- _EXERCISE PROMPT_:
The lines below starting at the line containing "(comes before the" and ending at the line containing "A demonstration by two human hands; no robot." are to be repeated exactly, with both ends kept and nothing else added.

Start of AVAILABLE DATA

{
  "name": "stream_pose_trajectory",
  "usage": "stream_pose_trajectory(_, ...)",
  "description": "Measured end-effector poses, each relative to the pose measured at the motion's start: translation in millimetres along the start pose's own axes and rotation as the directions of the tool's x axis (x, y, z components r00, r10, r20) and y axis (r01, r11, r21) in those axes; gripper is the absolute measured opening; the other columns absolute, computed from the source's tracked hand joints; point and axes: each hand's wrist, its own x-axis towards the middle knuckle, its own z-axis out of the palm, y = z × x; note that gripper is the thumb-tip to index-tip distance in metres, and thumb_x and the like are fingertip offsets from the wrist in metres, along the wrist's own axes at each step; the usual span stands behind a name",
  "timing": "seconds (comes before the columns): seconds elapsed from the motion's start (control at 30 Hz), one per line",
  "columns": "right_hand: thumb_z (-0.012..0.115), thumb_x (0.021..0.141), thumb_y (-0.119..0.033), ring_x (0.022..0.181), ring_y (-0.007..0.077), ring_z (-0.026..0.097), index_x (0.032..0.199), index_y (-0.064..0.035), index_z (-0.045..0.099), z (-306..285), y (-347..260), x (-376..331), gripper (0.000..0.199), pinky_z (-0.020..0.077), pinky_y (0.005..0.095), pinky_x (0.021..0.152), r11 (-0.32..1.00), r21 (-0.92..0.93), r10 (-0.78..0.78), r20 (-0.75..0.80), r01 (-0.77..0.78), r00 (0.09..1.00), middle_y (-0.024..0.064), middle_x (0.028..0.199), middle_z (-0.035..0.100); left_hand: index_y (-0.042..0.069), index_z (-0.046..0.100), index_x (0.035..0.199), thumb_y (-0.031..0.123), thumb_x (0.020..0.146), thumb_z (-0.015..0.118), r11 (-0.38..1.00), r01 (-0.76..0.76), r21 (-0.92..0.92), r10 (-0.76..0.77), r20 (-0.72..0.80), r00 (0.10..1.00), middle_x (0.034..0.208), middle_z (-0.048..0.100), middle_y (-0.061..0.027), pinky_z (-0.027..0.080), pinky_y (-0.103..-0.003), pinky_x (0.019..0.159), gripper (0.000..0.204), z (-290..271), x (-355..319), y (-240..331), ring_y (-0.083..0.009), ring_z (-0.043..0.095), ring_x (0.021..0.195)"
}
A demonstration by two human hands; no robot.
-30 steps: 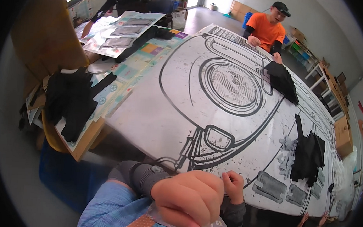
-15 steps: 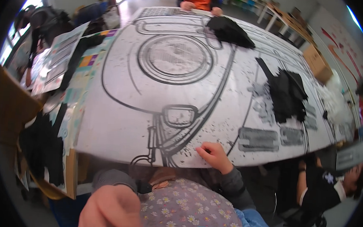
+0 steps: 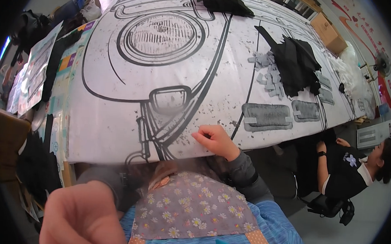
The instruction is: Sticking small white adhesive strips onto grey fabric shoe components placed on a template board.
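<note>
A huge white sheet with a black line drawing of a round lamp and a mirror covers the table. My right hand, in a grey sleeve, rests on the sheet's near edge with its fingers curled together; I see nothing in them. My left hand is raised close to the camera at the lower left. It is large and blurred, so its grip is unclear. Below both hands lie a flowered apron and blue striped clothing.
Black crumpled paper piles and loose grey scraps lie on the sheet's right part, another black pile at the far end. Grey filled patches sit near the right edge. A person sits low at the right. Printed posters lie left.
The view has swung right and down along the table. My left hand has left the right hand and come to the lower left, close to the camera. My right hand stays at the sheet's edge.
</note>
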Motion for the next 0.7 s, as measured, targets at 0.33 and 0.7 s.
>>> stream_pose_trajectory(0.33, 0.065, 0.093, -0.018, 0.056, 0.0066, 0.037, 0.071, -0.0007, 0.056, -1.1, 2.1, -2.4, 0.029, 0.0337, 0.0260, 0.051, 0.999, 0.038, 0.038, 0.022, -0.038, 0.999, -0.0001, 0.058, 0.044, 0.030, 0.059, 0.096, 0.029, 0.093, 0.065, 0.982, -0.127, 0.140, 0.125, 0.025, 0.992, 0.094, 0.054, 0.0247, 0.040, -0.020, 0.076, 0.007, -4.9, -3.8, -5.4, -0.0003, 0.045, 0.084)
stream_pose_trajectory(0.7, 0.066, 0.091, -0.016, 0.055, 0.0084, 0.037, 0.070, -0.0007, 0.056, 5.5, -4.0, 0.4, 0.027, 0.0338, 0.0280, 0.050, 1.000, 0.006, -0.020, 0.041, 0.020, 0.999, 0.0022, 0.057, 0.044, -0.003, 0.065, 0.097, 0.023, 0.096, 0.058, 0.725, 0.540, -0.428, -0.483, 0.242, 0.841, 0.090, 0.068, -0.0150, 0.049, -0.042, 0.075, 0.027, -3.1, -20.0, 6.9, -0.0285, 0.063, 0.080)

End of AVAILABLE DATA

- _TASK RESPONSE_:
  "timing": "seconds (comes before the columns): seconds elapsed from the motion's start (control at 30 Hz), one per line",
  "columns": "right_hand: thumb_z (-0.012..0.115), thumb_x (0.021..0.141), thumb_y (-0.119..0.033), ring_x (0.022..0.181), ring_y (-0.007..0.077), ring_z (-0.026..0.097), index_x (0.032..0.199), index_y (-0.064..0.035), index_z (-0.045..0.099), z (-306..285), y (-347..260), x (-376..331), gripper (0.000..0.199), pinky_z (-0.020..0.077), pinky_y (0.005..0.095), pinky_x (0.021..0.152), r11 (-0.32..1.00), r21 (-0.92..0.93), r10 (-0.78..0.78), r20 (-0.75..0.80), r01 (-0.77..0.78), r00 (0.09..1.00), middle_y (-0.024..0.064), middle_x (0.028..0.199), middle_z (-0.035..0.100); left_hand: index_y (-0.042..0.069), index_z (-0.046..0.100), index_x (0.035..0.199), thumb_y (-0.031..0.123), thumb_x (0.020..0.146), thumb_z (-0.015..0.118), r11 (-0.38..1.00), r01 (-0.76..0.76), r21 (-0.92..0.92), r10 (-0.76..0.77), r20 (-0.72..0.80), r00 (0.10..1.00), middle_x (0.034..0.208), middle_z (-0.048..0.100), middle_y (-0.061..0.027), pinky_z (-0.027..0.080), pinky_y (-0.103..-0.003), pinky_x (0.019..0.159), gripper (0.000..0.204), z (-290..271), x (-355..319), y (-240..331), ring_y (-0.083..0.009), ring_z (-0.043..0.095), ring_x (0.021..0.195)"
}
A demonstration by two human hands; no robot.

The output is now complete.